Gravity and pressure from the enormous weight of ice cause the massive glacier to move. The smaller glaciers, like blue-white tongues of ice, slowly gravitate down all slopes. They carry stones with them, crevices and lakes are formed, whilst meltwater moves through, over and under the ice.
The journey ends in the Greenlandic fjords, where the glaciers calve and a new journey then begins. An enormous rumble and a great splash accompany the birth of an iceberg as fragments of ice break off the glacier. Such icebergs can be as high as 15-story buildings – with just 1/9 or so visible above the surface of the water.
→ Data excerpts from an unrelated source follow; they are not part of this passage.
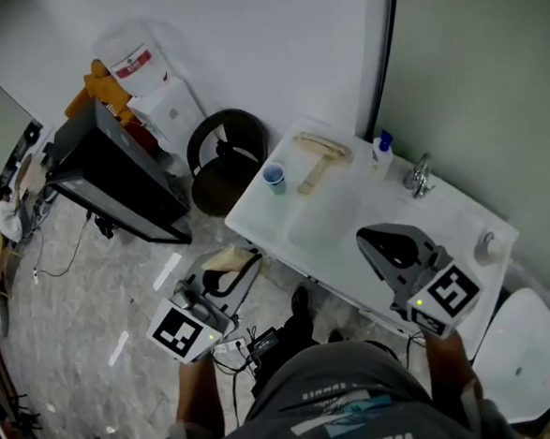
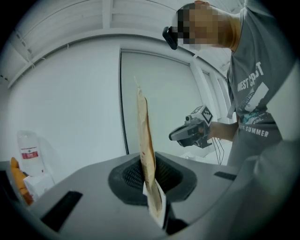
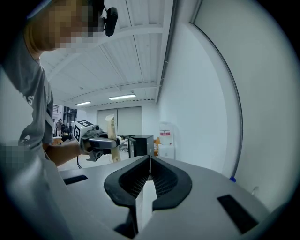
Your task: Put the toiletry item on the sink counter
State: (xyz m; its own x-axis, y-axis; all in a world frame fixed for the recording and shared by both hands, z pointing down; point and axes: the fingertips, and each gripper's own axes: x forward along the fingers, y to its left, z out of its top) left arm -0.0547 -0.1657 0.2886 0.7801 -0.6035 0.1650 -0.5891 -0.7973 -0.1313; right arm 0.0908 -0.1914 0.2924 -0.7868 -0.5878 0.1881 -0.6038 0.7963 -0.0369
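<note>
The toiletry item is a flat cream tube (image 2: pixel 145 145), and my left gripper (image 2: pixel 149 183) is shut on its lower end, so it stands up edge-on between the jaws. In the head view that left gripper (image 1: pixel 220 279) hangs low over the floor, left of the white sink counter (image 1: pixel 331 229), with the tube (image 1: pixel 229 259) at its tip. My right gripper (image 1: pixel 366 237) hovers over the counter near the faucet (image 1: pixel 419 175). Its jaws (image 3: pixel 149 161) are shut with nothing between them. The right gripper view also shows the tube (image 3: pixel 111 137) in the left gripper.
On the counter stand a blue cup (image 1: pixel 274 177), a tan brush (image 1: pixel 317 157), a blue-capped bottle (image 1: pixel 382 153) and a small dispenser (image 1: pixel 487 246). A dark round bin (image 1: pixel 225 156) and a black cabinet (image 1: pixel 119 173) stand left of it. Cables lie on the floor.
</note>
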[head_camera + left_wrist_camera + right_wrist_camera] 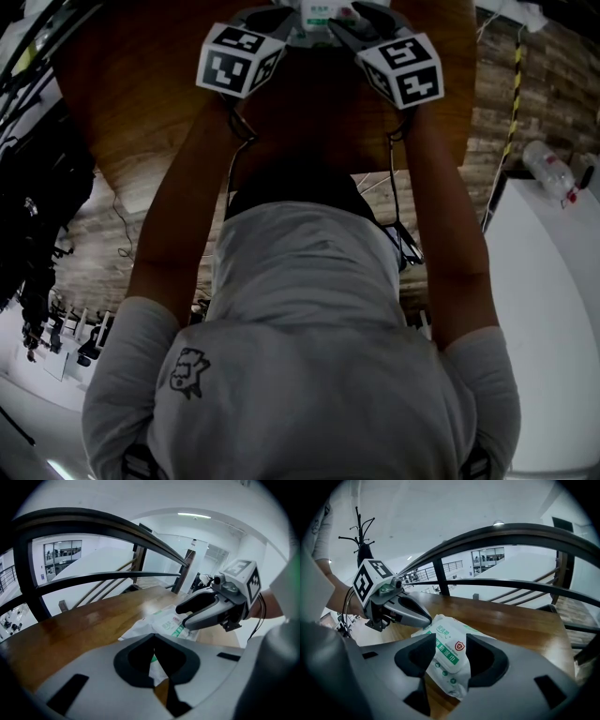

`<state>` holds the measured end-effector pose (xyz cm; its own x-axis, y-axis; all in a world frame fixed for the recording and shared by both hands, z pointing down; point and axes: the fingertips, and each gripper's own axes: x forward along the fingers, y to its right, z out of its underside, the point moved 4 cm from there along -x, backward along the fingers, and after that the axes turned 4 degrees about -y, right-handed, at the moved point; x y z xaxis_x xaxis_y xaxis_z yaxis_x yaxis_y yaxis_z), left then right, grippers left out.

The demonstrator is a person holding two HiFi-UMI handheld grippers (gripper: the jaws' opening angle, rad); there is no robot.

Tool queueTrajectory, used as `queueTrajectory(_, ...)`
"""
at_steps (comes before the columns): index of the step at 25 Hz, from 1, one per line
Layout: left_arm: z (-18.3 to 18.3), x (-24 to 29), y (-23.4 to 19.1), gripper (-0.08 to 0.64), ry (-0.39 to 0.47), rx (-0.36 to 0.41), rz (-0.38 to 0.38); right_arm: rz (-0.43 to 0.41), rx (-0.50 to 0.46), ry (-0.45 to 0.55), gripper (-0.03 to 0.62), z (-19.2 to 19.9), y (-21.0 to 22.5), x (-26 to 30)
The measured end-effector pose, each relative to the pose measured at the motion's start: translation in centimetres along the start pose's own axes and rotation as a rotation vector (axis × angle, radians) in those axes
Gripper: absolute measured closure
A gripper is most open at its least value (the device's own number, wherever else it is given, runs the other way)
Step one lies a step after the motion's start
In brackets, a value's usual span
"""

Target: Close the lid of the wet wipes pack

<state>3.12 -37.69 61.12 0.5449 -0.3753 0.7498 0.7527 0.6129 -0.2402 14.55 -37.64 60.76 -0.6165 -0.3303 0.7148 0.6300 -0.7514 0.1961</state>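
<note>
Lid (450, 651) of the wet wipes pack (454, 681), well in from the tabletop's (520, 625) near edge, already looks flat, so probably only pressing remains; right tool (451, 641) straddles the pack, jaws apart, while left tool (153, 637), jaws together, touches its edge.

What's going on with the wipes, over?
Left gripper shut on wet wipes pack edge. Right gripper open, jaws over the pack. Lid looks flat. Nothing in the way.
</note>
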Motion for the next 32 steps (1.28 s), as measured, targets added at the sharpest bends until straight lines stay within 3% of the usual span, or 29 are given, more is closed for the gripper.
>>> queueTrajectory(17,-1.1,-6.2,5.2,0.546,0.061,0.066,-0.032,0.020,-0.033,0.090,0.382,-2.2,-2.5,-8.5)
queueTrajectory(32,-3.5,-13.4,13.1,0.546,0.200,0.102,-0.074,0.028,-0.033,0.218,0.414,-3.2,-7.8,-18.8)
Icebergs are a natural phenomenon that can only be experienced in the Arctic and Antarctic regions. Travel to the Ice Sheet and the icebergs in Greenland, which are one of the Big Arctic Five experiences. Let yourself be enthralled by the magnificence of the icebergs, the magical interplay of colours and the sculptural shapes. And by their incredible history. Remember: Once they were once just tiny snowflakes.
Need some ideas for how to experience ice in Greenland? Perhaps kayaking around icebergs in South Greenland is something for you, or even ice diving in East Greenland for the very adventurous. Otherwise, the standby of taking a boat tour at the mouth of Ilulissat Icefjord is a timeless favourite.